All traffic will be banned from Thursday night in the southern provinces of Babylon, Basra, Diwaniya, Karbala, Missan, Muthanna, Najaf, Thi-Qar and Wassit, the channel quoted an interior ministry statement as saying.
The curfew will also apply to Baghdad and Diyala province in the centre-north of the country where many Shiites live.
In the capital, bridges across the River Tigris will also be closed to traffic, the statement quoted interior ministry spokesperson General Abdel Karim Khalaf as saying.
Up to a million pilgrims are expected to descend on Karbala in time for the climax of the annual rituals on Saturday. Many travel on foot and in past years have been exposed to attacks by Sunni insurgents.
Police have said tens of thousands of Iraqi troops and police would be on duty in Karbala and nearby Najaf for Ashura, which marks Shiite Islam's holiest days.
Some 12 000 Iraqi soldiers and police have been deployed along with 3 000 members of a police rapid response unit in Karbala, according to city police.
Last August a pilgrimage in Karbala became a bloodbath when police and gunmen of the Mahdi Army militia of radical cleric Moqtada al-Sadr clashed at two holy shrines in the city centre.
Sadr suspended the activities of his militia two days after the clashes, which killed 52 people and ended the pilgrimage abruptly.

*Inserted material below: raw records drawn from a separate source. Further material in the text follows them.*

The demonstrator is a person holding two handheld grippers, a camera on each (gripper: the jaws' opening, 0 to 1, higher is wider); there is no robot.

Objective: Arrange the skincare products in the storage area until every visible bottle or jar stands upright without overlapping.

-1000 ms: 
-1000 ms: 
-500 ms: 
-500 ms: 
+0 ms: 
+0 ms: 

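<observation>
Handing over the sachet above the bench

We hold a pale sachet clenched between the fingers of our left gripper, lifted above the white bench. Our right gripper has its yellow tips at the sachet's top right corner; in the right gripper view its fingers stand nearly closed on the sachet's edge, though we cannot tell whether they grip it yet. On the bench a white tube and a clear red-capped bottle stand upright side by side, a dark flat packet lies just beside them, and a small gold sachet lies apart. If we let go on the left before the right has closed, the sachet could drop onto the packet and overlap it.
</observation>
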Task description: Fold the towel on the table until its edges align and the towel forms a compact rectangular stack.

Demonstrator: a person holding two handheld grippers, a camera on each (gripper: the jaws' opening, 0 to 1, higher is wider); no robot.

Police are also on alert in Najaf, site of the shrine of Imam Ali and headquarters of revered Shiite cleric Grand Ayatollah Ali al-Sistani, which is one of the main stopping points on the way to Karbala.
Some 4 000 officers are patrolling the 50km route between Najaf and Karbala.
Checkpoints have been set up along all routes to Karbala and the security forces are using special equipment to detect explosives, police said.
In the past suicide bombers have mingled among crowds of pilgrims before detonating their explosive vests, causing carnage.
Ashura, which means the tenth in Arabic, falls on the 10th day of the Muslim month of Muharrem.
The climax of Ashura, which commemorates the killing in Karbala of Imam Hussein by armies of the Sunni caliph Yazid in 680, falls on January 19.
Tradition holds that Hussein, a grandson of the Prophet Mohammed, was decapitated and his body mutilated by Yazid's armies.
To express remorse and guilt for not saving Hussein, Shiite volunteers flay themselves with chains or slice their scalps during processions to the Karbala shrines.